I'd give a few and donate the rest. If she does ask, tell her that as she doesn't listen you have no choice as it is too much, you don't have the space and your DCs just don't need it. Presents should be about the receiver not the giver but she clearly hasn't grasped that. Do you think she would pay money into an account for when they are older if you suggest it? Or has she actually spent very little and it's generally cheap crap?

GiraffesAndButterflies · 30/11/2015 13:10

YANBU and in your place I would go full on in telling the DGPs to give less. Even if you don't manage that, you may at least prevent them giving more and more year on year... Confused

I am lucky in that most of our family/friends don't go too overboard. But I still think that most of them (having had more space/ fewer children in their family homes) don't appreciate that every "over-the-top" gift is a problem to be dealt with. It is hard enough finding homes for all the things that my DD (soon to be joined by DS) loves and plays with, let alone random unneeded things. It feels oppressive to me to watch more and more space in our house be gradually taken over by toys and it has already got to a point where there is actually less space to play because there are too many toys to play with.

I can't physically house a Wendy house tent, a play kitchen and a trampoline in our sitting room all at once, doesn't matter how grateful I am (or how much DD in fact loves all three...).

JellyBabiesSaveLives · 30/11/2015 13:11

To lots of people on here - it is absolutely ok to feel "ungrateful" when someone is using your child as an outlet for their shopping habit, or when someone buys your child gifts to make themselves feel good. Really. Ungrate away. Nothing to be grateful for.
And if you never get to choose clothes or toys because someone else keeps buying it all - ebay is your friend. That giver is being selfish.

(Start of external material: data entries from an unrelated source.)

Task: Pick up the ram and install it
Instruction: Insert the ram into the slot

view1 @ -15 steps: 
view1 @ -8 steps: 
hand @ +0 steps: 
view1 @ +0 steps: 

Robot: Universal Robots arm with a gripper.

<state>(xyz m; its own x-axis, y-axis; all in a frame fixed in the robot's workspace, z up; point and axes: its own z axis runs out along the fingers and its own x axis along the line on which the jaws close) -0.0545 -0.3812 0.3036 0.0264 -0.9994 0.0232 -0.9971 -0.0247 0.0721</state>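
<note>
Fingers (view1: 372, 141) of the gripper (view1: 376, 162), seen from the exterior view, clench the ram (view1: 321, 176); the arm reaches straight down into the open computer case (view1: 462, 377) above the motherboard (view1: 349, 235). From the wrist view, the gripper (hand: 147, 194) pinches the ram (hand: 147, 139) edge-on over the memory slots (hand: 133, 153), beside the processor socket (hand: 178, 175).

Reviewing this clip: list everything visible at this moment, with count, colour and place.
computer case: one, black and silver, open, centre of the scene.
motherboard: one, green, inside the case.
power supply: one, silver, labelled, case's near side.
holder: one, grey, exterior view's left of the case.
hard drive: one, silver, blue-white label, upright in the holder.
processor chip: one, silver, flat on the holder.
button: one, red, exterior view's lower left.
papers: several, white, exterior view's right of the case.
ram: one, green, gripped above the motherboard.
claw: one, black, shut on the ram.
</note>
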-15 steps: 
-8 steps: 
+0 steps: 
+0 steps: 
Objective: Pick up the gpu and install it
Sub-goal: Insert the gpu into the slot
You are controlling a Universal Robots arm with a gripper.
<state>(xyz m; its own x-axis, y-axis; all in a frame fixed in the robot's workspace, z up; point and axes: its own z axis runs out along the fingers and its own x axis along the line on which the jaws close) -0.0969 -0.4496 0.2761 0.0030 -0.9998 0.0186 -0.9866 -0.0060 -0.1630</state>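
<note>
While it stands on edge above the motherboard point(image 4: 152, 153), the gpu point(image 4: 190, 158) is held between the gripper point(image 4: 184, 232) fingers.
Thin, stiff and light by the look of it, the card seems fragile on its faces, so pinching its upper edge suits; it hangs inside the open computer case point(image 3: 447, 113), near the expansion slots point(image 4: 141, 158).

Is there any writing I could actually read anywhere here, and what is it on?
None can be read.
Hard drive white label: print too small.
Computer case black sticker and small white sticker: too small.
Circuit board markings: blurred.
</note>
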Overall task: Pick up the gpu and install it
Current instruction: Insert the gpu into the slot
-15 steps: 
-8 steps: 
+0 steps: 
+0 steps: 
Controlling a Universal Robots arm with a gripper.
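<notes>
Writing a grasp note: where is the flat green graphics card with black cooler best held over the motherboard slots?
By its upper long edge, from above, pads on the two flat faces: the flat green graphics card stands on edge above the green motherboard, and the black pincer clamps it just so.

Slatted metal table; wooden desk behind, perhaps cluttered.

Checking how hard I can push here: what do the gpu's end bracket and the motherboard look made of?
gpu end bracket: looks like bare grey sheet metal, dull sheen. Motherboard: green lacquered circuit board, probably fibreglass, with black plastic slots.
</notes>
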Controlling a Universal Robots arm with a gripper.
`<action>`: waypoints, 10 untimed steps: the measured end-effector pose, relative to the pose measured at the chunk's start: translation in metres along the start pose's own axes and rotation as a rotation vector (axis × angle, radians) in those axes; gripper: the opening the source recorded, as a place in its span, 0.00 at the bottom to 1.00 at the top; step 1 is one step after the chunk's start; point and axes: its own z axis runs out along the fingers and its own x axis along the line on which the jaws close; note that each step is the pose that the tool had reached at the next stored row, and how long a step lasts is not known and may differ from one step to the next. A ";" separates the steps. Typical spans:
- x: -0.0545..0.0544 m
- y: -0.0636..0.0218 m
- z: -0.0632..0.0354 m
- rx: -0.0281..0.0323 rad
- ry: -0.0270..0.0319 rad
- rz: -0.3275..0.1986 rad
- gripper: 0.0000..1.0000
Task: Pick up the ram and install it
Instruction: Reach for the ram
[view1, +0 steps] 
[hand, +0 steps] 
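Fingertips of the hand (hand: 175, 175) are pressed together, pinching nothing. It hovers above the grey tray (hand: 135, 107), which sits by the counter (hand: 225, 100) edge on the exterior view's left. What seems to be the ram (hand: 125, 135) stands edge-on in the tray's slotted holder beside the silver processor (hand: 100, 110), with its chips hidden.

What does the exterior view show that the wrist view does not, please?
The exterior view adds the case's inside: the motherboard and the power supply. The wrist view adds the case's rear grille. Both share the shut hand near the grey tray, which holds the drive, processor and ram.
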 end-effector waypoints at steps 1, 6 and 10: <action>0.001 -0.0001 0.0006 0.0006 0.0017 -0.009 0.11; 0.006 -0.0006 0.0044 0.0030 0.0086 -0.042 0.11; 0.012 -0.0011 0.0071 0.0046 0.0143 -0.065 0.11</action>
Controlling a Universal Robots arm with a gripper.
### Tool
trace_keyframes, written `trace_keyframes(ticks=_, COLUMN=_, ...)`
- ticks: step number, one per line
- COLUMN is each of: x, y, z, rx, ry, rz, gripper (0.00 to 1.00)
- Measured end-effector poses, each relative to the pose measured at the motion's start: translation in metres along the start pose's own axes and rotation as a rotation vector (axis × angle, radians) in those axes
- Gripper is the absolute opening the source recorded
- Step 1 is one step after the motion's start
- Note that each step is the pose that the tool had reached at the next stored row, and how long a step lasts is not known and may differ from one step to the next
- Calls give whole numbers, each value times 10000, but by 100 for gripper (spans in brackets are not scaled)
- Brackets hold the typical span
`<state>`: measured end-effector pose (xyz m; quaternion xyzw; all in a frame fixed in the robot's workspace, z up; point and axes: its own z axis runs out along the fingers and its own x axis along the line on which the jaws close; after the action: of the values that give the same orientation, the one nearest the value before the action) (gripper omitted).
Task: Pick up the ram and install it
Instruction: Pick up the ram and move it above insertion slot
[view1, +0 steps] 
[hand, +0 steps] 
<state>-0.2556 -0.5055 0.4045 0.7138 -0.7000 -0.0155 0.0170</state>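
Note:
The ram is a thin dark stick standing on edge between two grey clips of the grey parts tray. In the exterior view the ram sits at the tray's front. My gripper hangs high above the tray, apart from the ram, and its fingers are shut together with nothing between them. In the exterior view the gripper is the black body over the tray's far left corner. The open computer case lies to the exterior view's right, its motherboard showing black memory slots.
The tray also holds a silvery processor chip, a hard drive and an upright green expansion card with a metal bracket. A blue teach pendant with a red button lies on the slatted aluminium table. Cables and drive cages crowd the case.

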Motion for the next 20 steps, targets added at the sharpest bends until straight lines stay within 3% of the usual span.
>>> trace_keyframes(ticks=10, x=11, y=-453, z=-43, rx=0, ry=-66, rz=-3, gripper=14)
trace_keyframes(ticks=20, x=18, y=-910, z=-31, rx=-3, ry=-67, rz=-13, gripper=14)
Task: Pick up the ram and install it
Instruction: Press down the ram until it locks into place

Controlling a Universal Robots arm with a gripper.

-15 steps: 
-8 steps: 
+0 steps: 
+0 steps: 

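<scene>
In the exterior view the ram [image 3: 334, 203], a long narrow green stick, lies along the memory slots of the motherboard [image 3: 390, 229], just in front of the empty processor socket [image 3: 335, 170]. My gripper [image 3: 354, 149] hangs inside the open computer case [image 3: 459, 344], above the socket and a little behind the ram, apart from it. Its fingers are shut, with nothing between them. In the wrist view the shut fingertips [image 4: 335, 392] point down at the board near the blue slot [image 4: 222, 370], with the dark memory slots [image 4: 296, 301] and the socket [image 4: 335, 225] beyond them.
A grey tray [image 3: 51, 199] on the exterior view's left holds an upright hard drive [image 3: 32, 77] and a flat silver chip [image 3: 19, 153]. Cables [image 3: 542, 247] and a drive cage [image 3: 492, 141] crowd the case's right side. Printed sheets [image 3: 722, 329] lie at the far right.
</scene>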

abbsismyhero · 30/11/2015 13:49

why is this such a thing with people going over the top with christmas gifts for grandchildren? my grandparents never used to do this we used to get a little gift off my nan sometimes it was just a selection box and colouring in book they never stepped on my mom and dad's toes over christmas gifts and to be fair i have better memories of my grandparents babysitting me teaching me to make jam and cakes etc why is STUFF so important to people these days

op yanbu my kids are in for it this year they have gifts from me gifts from there dad (we are separated) and nanny and grandad overboard (they always go overboard) ive taken to sending it back with a firm thanks it will be better stored at YOUR house im hoping after i did this last year i will have made my point my house is NOT a mansion i would like to buy gifts myself and i know they are going overboard because they are smug arsing about having them christmas eve so they get the "gifts in first" WHO GIVES A SHINY SHIT! Grin

and yes i have returned gifts for store credit before and got something the children like (something smaller thank goodness) i don't feel i should be competed with over my own children because they are MY children (ours when exdp is about) they had theirs they raised there's now let me raise mine!

grandparents should be about good times and memories not competitive parenting and tension

hazelnutlatte · 30/11/2015 21:23

Thanks all for the replies, it's good to know there are so many others with the same issue!
We opened the presents. My mum actually hasn't gone as overboard as she did last year so maybe she listened to me a bit! There are a few bits I will keep back and give to dd throughout the year (books, art and craft stuff) and some we will re gift or give to charity. If mum asks I will let her know what we have done.
We haven't opened any of the presents for dd2 - she is too young to care so we will just pick a few to go under the tree and let dd1 open them, the rest we will open when dd1 isn't around!